The ultimate test of all this is to compare the actual path of oil production over the next thirty years to the predictions of the various models--I just won't be around to make that comparison. In the next post, I'll explain how to generate these forecasts for the next generation in case they are interested.

Friday, November 9, 2012

Using Forecasting Models

In an earlier post (here) I explained how to use the WL20 model and the ws (world system) package. In this post, I will explain how to use forecasting models such as the one used to make my Peak Oil forecast (here).

Assuming that you have followed my earlier post, have R installed on your machine and have also installed the dse and the matlab packages successfully, the forecasting models are all available here. For this demonstration, download the PeakOilIndexModel to your working directory. Then you can enter the following commands at the prompt in the R console:


> W <- "the complete path name for your working directory"
> setwd(W)
> source(file="LibraryLoad.R)

> load(file="WL20v3_model")
> load(file="ws_procedures")
> load(file="PeakOilIndexModel")

The available forecasting models can be seen by typing (a help file for all the ws package functions is available here):


> summary(OIL.model)

The resulting listing will show each of the available models. For example,


[1] "BAU"
Eigenvalues of system matrix
[1] 0.9836614
[1] TRUE
     Parameter     Mean Mean LCI Mean UCI P>=T[1] P< T[1]
[1,]  240.1784 288.4285 264.6985 309.5271       1       0
     Std. Dev.      Bias    Bias-z
[1,]  18.21428 -48.25009 -2.649025
attr(,"class")
[1] "boot"

[1] "STRUCTURAL"
NULL


The BAU (Business As Usual) entry shows a number of statistics used to evaluate the model. The Structural model displays NULL because no structural model was estimated.

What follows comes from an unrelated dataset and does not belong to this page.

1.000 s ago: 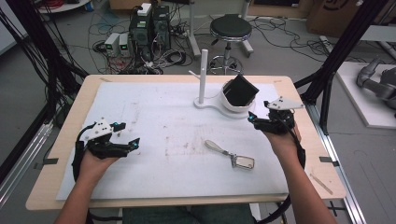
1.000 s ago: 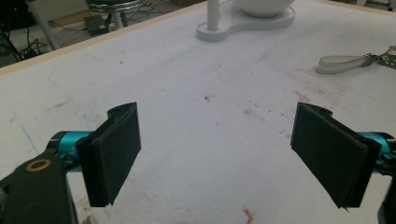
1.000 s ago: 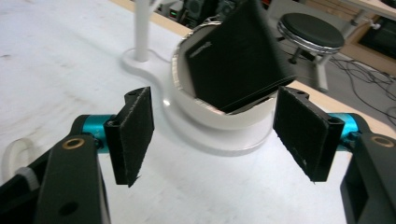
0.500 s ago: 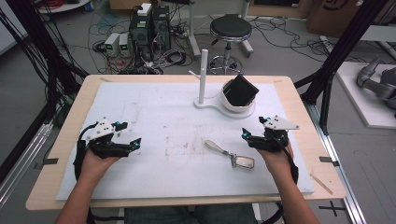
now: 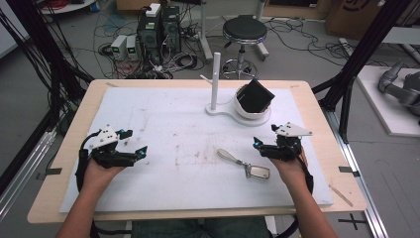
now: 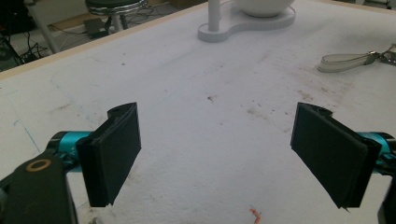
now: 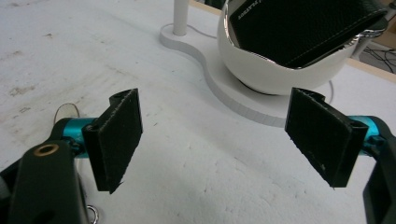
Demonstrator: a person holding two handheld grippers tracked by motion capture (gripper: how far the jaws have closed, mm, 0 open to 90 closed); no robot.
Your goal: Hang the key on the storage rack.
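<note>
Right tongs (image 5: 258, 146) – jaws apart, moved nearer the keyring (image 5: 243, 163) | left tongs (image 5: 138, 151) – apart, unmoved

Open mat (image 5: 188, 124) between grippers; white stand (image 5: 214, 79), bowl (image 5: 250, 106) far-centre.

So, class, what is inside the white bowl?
A black leather wallet stands tilted in the white bowl, its top poking above the rim. Anything beneath it is hidden.

We are seeing two black handheld grippers, the left gripper (image 5: 140, 152) and the right gripper (image 5: 257, 144), each bearing a grey three-cornered plate, teal jaw mounts, black flat textured pads (image 6: 112, 151), and a brass-ringed screw hole. Forearms are showing bare.
</note>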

The first statistic displayed for the BAU model is the eigenvalue of the system matrix. If all the eigenvalues are less than unity, the model is stable, which is displayed next as [1] TRUE. The next line shows the bootstrap distribution of the AIC statistic. The first value, 240.1784, is the sample AIC statistic. The second value is the bootstrap mean AIC statistic. The third and fourth values are the lower and upper 98% confidence intervals for the AIC statistic. The remaining values display probabilities, standard deviation and bias for the sample AIC statistic. If you want to inspect the BAU model, enter:


> getModel(OIL.model,type="bau")

Given the AIC statistics, the BAU model is the best one observed. For the forecast, however, I used the  best attractor model which you can display with


> getModel(OIL.model,type="best attractor")

The best attractor model is based on a free-simulation of each estimated model and is chosen using the AIC statistic from the free simulations vs. the actual data residuals. In this case, the world index model


> getModel(OIL.model,type="world index")

provides the best attractor simulation. You can get a flavor for the differences in the predictions from the two models by entering:


> tfplot(sim(getModel(OIL.model,type="bau")))
> tfplot(sim(getModel(OIL.model,type="world index"),sampleT=95,input=WL20.fx))

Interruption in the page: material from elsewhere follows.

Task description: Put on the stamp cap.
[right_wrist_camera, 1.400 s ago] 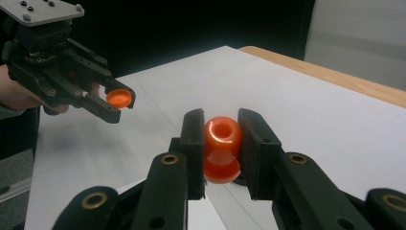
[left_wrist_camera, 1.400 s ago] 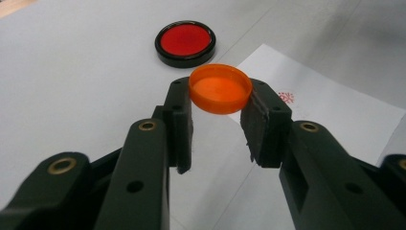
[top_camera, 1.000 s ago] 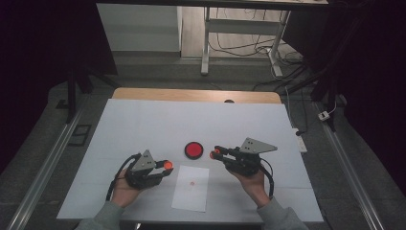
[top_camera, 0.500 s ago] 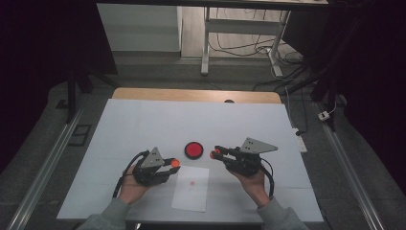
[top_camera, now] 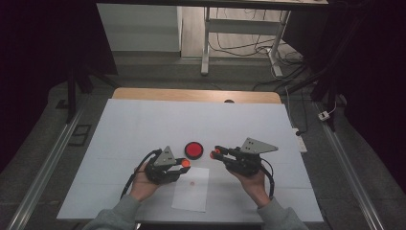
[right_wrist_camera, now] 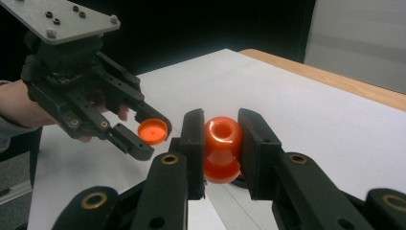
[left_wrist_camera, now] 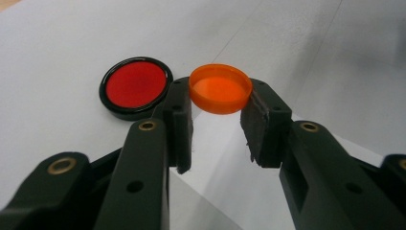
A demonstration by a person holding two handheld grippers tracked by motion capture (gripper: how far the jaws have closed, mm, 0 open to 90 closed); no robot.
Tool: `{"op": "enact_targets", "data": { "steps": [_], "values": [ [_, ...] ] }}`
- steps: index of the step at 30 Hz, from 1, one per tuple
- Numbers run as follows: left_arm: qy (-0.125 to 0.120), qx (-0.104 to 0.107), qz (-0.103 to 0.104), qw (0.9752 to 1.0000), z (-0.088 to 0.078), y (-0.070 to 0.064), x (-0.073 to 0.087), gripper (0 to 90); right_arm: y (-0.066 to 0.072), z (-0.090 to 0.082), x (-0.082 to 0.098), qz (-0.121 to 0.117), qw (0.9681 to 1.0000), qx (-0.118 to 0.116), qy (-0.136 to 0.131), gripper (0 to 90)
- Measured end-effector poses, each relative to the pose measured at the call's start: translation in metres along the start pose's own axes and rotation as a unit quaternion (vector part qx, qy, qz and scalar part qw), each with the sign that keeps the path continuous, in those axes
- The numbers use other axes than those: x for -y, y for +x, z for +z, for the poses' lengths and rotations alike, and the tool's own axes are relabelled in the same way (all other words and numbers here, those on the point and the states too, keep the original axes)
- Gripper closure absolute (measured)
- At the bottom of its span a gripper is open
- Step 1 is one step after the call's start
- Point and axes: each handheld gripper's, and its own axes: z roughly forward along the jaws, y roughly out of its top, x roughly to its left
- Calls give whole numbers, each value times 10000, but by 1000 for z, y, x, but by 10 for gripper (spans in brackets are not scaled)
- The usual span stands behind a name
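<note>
While clamped on the orange cap (left_wrist_camera: pixel 220 88) at frame centre, left gripper (top_camera: pixel 184 163) faces right gripper (right_wrist_camera: pixel 222 143), clenched on the orange stamp (right_wrist_camera: pixel 221 148), likely for recapping; red pad (left_wrist_camera: pixel 136 86) upper left.

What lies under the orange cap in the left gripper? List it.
In the left gripper view, the orange cap is clamped in the left gripper above the white paper sheet on the white table. The red disc sits beside it. The cap covers the surface directly beneath it.
</note>
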Motion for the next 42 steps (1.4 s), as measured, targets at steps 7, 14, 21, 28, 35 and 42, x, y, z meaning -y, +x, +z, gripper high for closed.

The BAU model predicts a gradual decline over time in the rate of oil production while the best attractor model shows a sharp peak-and-collapse between 2000 and 2020. 

Why should we be willing to choose one of these models over the other? One is best by conventional standards (step-ahead predictions using the AIC). Another is best by standards derived from attractor theory and application of the AIC criteria to the free simulations of each model. 

In future posts, I'll work through this issue and also reveal some more of the things you can do with the forecasting models using the dse and the ws packages. At this point, you should be able to at least load and inspect the models.